Al mismo tiempo, quizás por aquello de ser una sociedad que se dice a favor de las libertades, existe un rechazo, cuando no miedo, para abordar las infracciones de los menores con lo que hay una gran permisividad hacia sus faltas y delitos, ya que, en muchos casos, los primeros delitos, no se sancionan. Es esta impunidad del primer delito la que le lleva, generalmente, a una carrera delictiva.
Asistimos, por otra parte, a una galopante pérdida de valores y a una descarada degradación de la cultura, a la que parece no interesar poner freno. No hay más que asomarse a las cadenas televisivas para comprobar qué es lo que realmente importa, que no es precisamente lo que uno es o sabe.
Tertulias cuyos participantes esgrimen sus argumentos con la cultura del grito y el insulto. Personas que no tienen ningún merito para hablar de casi nada y que pontifican sobre lo divino y lo humano. Periodistas (que se llaman a sí mismos) de investigación (¿) ¡je! que hurgan en las miserias humanas. Cadenas televisivas que pagan miles de euros en una sola noche a personas sin oficio ni credibilidad para que desvelen mentiras, cuenten sandeces y creen polémicas.
Cuando vemos estupefacto cómo se crea “incultura”, se adormecen las conciencias, se pervierte el significado de las cosas y se imponen valores que destrozan la cultura, no podemos, por menos, que sentir náuseas e impotencia al comprobar como esos personajes que aparecen en la pequeña pantalla son tomados como ejemplo por nuestros alumnos, que naturalmente, estudian poco, suspenden mucho y procuran pasarlo lo menos mal posible, al ver como triunfa la ley del mínimo esfuerzo.
Así aparece una juventud sobrada de ofertas lúdicas, consumistas, sensuales y sexuales, con más bienestar y menos cariño, con más seguridad y menos preocupaciones, con más presente y menos futuro.
Ante un panorama como éste, carente de modelos éticos de conducta, sin pautas o referencias morales, quién se puede extrañar de que los “listillos” sean los que triunfen sobre los esforzados; que los oportunistas y los trepas sean los que accedan a los puestos de dirección en detrimento de los capacitados; de que la agresividad de nuestros menores esté a la orden del día en las calles, de las agresiones sin causa ni motivos, de las transgresiones a las normas, de los atropellos a los mayores.
Eso sí, nuestra respetada ambigüedad moral se apresurará a escandalizarse después. Pero sólo se quedará en eso.
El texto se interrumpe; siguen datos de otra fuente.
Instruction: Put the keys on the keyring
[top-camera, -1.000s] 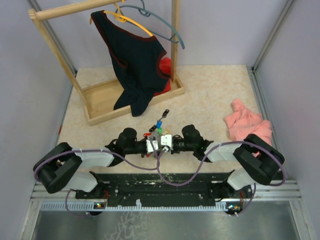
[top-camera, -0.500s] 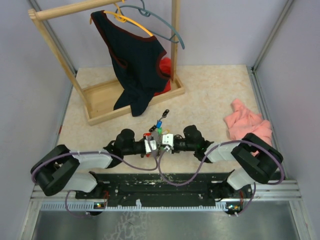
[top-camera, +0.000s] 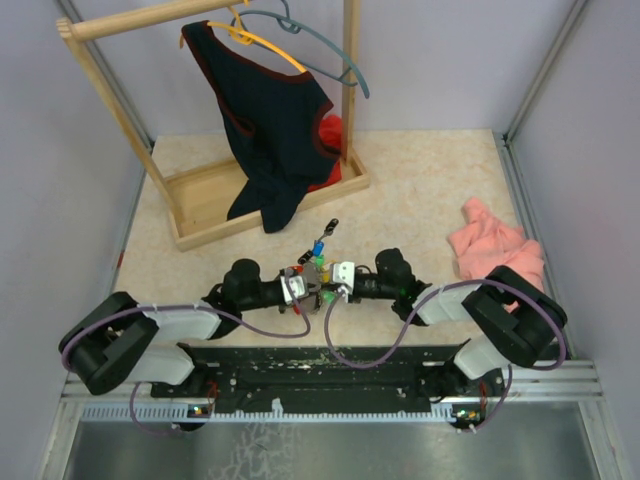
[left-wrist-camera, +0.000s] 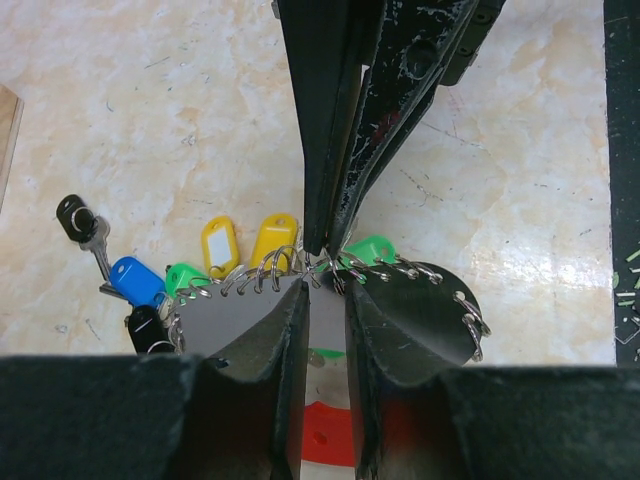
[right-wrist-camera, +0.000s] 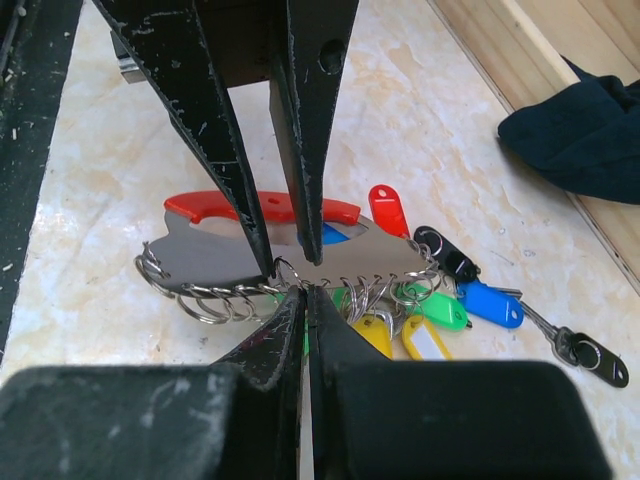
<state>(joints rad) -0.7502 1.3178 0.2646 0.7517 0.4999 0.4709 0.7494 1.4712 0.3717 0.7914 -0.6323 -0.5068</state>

Seguiremos mirándonos el ombligo. Buscaremos a quién echarle la culpa, que siempre será el otro, que, además, parece estar bien visto. Seguiremos sin revisar los valores éticos y morales, y, continuaremos poniendo nuestro granito de arena para que el deterioro de la enseñanza siga avanzando, ya que, de lo contrario, no tendríamos de qué hablar y, así, continuaremos por los siglos de los siglos con la cultura de la banalidad, la estúpida placidez de lo políticamente correcto y creando jóvenes sin horizontes, sin objetivos y sin ambiciones. Así nos va.